======== Given information
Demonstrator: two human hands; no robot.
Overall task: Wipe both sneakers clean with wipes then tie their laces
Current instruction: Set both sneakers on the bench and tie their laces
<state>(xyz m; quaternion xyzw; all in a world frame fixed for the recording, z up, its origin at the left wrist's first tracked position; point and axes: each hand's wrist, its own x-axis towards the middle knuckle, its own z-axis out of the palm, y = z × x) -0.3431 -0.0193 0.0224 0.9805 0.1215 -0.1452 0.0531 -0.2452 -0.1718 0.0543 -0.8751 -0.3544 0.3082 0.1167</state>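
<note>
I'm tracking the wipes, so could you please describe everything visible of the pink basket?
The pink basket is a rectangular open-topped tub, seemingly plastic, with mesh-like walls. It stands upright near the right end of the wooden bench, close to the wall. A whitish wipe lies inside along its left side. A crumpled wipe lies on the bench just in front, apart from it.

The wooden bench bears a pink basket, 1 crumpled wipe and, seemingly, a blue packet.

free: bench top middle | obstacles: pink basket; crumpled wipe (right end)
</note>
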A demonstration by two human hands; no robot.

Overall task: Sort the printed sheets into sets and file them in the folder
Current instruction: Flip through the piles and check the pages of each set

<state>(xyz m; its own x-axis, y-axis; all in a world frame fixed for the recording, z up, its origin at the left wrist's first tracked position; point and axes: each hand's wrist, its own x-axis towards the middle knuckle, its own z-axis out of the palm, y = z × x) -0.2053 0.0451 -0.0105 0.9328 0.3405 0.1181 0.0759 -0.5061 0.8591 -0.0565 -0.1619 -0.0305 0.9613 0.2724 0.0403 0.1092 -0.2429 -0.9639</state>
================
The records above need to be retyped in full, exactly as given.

Demonstrator: two human hands; no robot.
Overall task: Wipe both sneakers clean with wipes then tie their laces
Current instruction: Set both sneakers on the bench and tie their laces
<state>(xyz m; quaternion xyzw; all in a world frame fixed for the recording, z up, its origin at the left wrist's first tracked position; point and axes: each hand's wrist, its own x-axis towards the middle knuckle, its own z-axis out of the palm, y = z × x) -0.3431 -0.0193 0.0224 0.9805 0.1215 -0.1452 0.0531 -0.2452 -0.1718 0.0543 -0.8751 -0.3544 0.3082 0.1167</state>
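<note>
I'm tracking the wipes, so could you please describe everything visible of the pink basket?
The pink basket is a rectangular open-topped tub, seemingly plastic, with mesh-like walls. It stands upright near the right end of the wooden bench, close to the wall. A whitish wipe lies inside along its left side. A crumpled wipe lies on the bench just in front, apart from it.

The wooden bench bears a pink basket, 1 crumpled wipe and, seemingly, a blue packet.

free: bench top middle | obstacles: pink basket; crumpled wipe (right end)
</note>
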A demonstration by two human hands; no robot.

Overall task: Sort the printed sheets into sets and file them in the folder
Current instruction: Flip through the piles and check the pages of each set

<state>(xyz m; its own x-axis, y-axis; all in a world frame fixed for the recording, z up, its origin at the left wrist's first tracked position; point and axes: each hand's wrist, its own x-axis towards the middle knuckle, its own z-axis out of the palm, y = z × x) -0.2053 0.0451 -0.0105 0.9328 0.3405 0.1181 0.0759 -0.5061 0.8591 -0.0565 -0.1619 -0.0305 0.9613 0.2724 0.0403 0.1092 -0.2429 -0.9639</state>

No further answer will be given.